▶ [Problem statement]:
All of the listing, from first line to last, should be output exactly; the pictures stay out.

▶ [Data provided]:

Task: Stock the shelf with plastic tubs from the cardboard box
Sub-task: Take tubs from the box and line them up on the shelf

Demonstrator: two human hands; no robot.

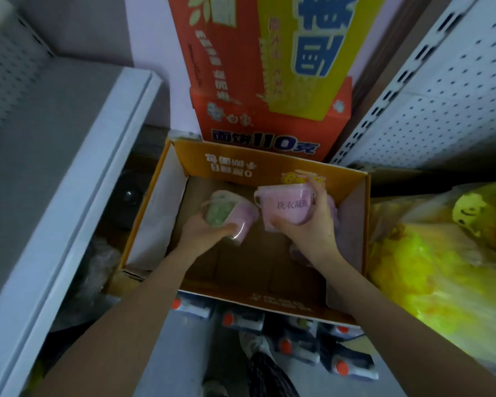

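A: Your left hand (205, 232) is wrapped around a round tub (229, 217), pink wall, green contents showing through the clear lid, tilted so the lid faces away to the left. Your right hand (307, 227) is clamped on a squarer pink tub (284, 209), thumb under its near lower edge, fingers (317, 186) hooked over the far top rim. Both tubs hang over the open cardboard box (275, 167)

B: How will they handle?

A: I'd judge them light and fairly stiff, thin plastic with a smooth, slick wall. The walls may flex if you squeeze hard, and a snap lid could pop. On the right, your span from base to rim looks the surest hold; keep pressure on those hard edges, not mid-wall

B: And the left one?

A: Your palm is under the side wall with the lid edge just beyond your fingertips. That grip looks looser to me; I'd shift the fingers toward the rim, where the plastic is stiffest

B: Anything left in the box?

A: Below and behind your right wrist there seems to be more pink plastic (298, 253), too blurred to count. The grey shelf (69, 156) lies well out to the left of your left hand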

▶ [Result of the task]:
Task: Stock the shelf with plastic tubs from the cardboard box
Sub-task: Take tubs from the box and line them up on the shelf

Demonstrator: two human hands; no robot.


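A: Your left hand (205, 232) is wrapped around a round tub (229, 217), pink wall, green contents showing through the clear lid, tilted so the lid faces away to the left. Your right hand (307, 227) is clamped on a squarer pink tub (284, 209), thumb under its near lower edge, fingers (317, 186) hooked over the far top rim. Both tubs hang over the open cardboard box (275, 167)

B: How will they handle?

A: I'd judge them light and fairly stiff, thin plastic with a smooth, slick wall. The walls may flex if you squeeze hard, and a snap lid could pop. On the right, your span from base to rim looks the surest hold; keep pressure on those hard edges, not mid-wall

B: And the left one?

A: Your palm is under the side wall with the lid edge just beyond your fingertips. That grip looks looser to me; I'd shift the fingers toward the rim, where the plastic is stiffest

B: Anything left in the box?

A: Below and behind your right wrist there seems to be more pink plastic (298, 253), too blurred to count. The grey shelf (69, 156) lies well out to the left of your left hand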

The required output has been given in full.